_WHAT IS NEEDED_
Write out word for word each line of the records, beginning at the first and stopping after the line with "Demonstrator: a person". Leave the pictures out.

"""

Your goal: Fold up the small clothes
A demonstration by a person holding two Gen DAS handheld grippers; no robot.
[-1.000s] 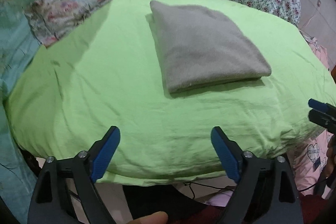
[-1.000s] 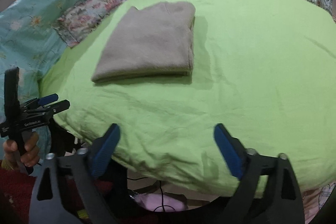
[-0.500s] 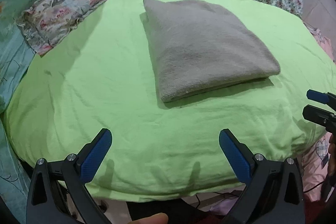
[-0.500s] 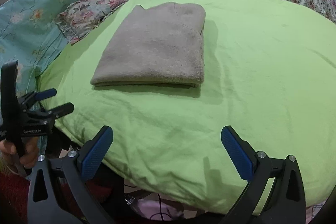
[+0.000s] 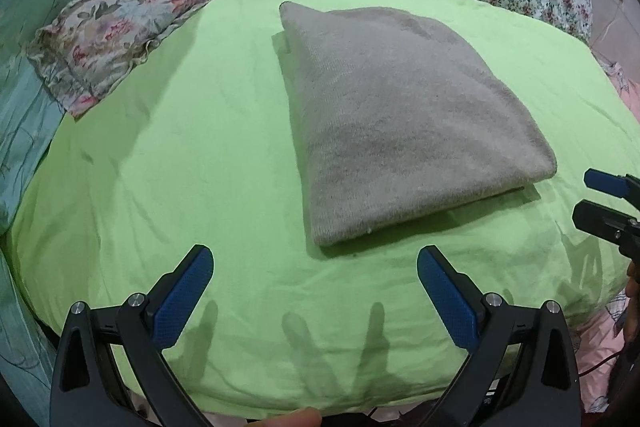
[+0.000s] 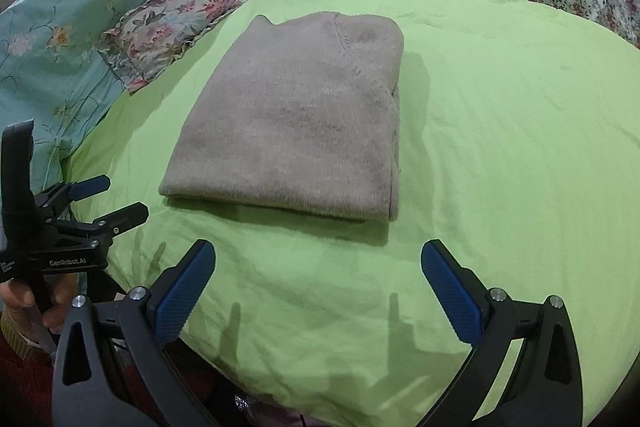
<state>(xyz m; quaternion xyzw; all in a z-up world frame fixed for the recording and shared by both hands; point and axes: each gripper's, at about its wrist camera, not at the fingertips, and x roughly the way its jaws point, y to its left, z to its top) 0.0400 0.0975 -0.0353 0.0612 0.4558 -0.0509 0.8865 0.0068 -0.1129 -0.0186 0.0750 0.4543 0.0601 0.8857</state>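
Nearest, the left gripper (image 5: 314,291) and right gripper (image 6: 318,289) hover with jaws spread wide, holding nothing. Just beyond them a folded grey sweater (image 5: 400,131) lies on the green sheet (image 5: 180,167), floral pillows (image 5: 108,35) behind.

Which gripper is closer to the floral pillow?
Left. The left gripper hovers on the floral pillow's side of the folded grey garment; the right gripper is farther over, toward the garment's other side.
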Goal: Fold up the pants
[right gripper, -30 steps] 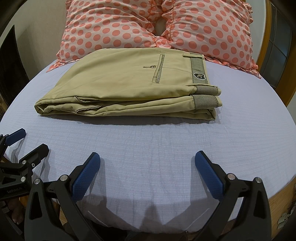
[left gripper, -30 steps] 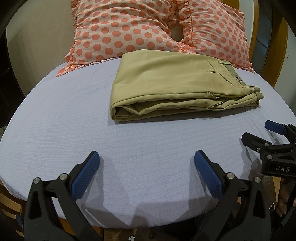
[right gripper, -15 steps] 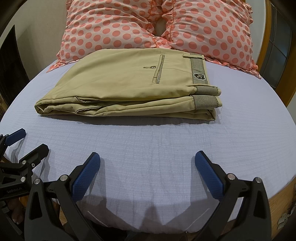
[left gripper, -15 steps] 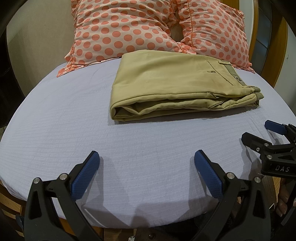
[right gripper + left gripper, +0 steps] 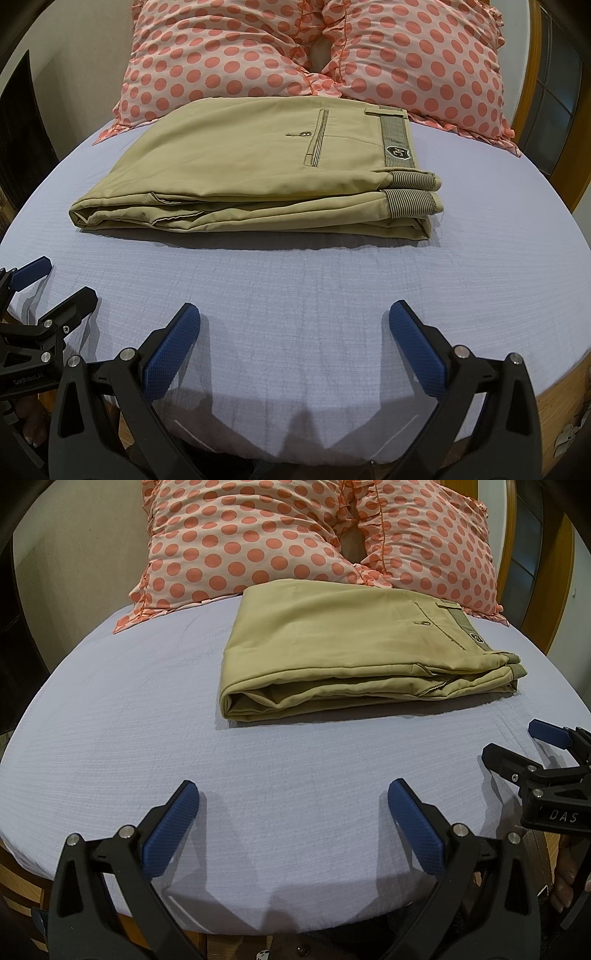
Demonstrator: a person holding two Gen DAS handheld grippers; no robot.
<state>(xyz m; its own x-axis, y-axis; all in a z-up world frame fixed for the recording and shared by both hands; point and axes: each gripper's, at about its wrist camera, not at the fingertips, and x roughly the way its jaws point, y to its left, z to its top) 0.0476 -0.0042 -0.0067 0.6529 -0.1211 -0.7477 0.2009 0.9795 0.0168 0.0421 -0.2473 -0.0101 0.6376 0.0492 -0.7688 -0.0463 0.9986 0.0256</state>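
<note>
At nine o'clock of the left wrist view the lilac sheet (image 5: 122, 709) lies bare, and at twelve o'clock two polka-dot pillows (image 5: 236, 542) lean side by side. Just below them, toward one o'clock, rest the khaki pants (image 5: 351, 653), folded into a flat stack, waistband at three o'clock, far edge touching the pillows. Nothing lies between the stack and either tool. At six o'clock the left gripper (image 5: 293, 821) hangs over the sheet, jaws spread wide and holding nothing. At three o'clock the right gripper (image 5: 295, 341) is likewise spread and unloaded, well apart from the pants.
</note>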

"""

_EXPECTED ANSWER_
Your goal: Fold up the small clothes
A demonstration by a person holding two Gen DAS handheld grippers; no robot.
[-1.000s] 
[-1.000s] 
[-0.500s] 
[-0.500s] 
[+0.000s] 
[+0.000s] 
<state>(xyz m; quaternion xyzw; all in a z-up world frame fixed for the recording and shared by both hands; point and axes: each gripper's, at about its wrist camera, not at the fingertips, and x roughly the way its jaws point, y to its left, z to its top) 0.0400 0.0975 -0.0353 0.0612 0.4558 -0.0509 0.8865 0.0068 -0.1129 -0.0186 0.0750 0.4543 0.0601 0.8857</state>
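Nearest, the left gripper (image 5: 314,291) and right gripper (image 6: 318,289) hover with jaws spread wide, holding nothing. Just beyond them a folded grey sweater (image 5: 400,131) lies on the green sheet (image 5: 180,167), floral pillows (image 5: 108,35) behind.

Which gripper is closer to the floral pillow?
Left. The left gripper hovers on the floral pillow's side of the folded grey garment; the right gripper is farther over, toward the garment's other side.
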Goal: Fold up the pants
[right gripper, -30 steps] 
[left gripper, -30 steps] 
[right gripper, -15 steps] 
[left gripper, -15 steps] 
[right gripper + left gripper, +0 steps] 
Demonstrator: a person holding two Gen DAS handheld grippers; no robot.

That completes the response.